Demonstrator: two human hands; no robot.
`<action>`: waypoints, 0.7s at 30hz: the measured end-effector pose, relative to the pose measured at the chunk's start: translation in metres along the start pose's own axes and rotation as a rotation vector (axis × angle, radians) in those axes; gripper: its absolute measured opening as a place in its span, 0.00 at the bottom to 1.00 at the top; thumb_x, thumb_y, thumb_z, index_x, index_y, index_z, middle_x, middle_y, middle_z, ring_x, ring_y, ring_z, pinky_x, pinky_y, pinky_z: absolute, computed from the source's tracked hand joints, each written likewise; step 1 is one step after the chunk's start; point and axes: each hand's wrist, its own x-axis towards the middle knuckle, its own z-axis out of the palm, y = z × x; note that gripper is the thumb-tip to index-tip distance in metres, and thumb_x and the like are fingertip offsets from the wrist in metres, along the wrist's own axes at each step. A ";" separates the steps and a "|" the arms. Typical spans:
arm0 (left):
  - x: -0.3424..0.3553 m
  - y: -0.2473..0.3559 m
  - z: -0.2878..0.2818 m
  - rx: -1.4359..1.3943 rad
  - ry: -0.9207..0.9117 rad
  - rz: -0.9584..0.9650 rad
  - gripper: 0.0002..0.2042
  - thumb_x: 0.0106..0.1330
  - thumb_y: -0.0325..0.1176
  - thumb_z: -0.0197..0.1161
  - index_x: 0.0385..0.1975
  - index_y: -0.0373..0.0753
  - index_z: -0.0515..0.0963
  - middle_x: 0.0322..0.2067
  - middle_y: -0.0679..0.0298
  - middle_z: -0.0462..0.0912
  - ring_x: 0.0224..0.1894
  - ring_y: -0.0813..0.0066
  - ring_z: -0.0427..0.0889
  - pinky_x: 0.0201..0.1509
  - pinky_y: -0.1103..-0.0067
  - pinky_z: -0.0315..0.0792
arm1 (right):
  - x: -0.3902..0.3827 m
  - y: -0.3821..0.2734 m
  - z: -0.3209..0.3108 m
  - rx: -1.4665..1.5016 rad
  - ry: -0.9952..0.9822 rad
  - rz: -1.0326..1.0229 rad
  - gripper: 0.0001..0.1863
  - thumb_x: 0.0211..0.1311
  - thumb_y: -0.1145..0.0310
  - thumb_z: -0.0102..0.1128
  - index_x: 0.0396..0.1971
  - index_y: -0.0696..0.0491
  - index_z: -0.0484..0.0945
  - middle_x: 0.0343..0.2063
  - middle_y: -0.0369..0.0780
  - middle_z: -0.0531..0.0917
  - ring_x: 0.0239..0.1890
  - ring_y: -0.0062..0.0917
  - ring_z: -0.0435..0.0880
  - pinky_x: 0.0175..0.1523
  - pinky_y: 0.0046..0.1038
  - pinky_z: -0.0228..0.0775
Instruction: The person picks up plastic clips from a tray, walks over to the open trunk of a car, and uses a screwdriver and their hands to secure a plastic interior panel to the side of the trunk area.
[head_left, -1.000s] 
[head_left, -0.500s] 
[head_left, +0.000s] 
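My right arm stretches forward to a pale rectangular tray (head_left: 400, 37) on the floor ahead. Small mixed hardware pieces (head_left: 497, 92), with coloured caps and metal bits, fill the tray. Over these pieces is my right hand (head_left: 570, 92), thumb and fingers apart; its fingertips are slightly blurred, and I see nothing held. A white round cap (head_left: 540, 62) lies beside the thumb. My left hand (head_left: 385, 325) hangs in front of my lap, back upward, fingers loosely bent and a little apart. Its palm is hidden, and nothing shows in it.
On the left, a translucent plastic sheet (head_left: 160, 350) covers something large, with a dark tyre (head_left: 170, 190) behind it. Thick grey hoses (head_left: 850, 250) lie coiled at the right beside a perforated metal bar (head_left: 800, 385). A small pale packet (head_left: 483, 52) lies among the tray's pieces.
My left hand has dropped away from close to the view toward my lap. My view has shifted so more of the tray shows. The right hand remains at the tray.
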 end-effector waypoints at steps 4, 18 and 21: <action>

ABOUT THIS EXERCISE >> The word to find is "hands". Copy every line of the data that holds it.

TASK RESULT >>
Demonstrator: two human hands; no robot.
Instruction: The person picks up plastic clips from a tray, walks over to the open trunk of a car, and uses a screwdriver and their hands to secure a plastic interior panel to the side of the trunk area.

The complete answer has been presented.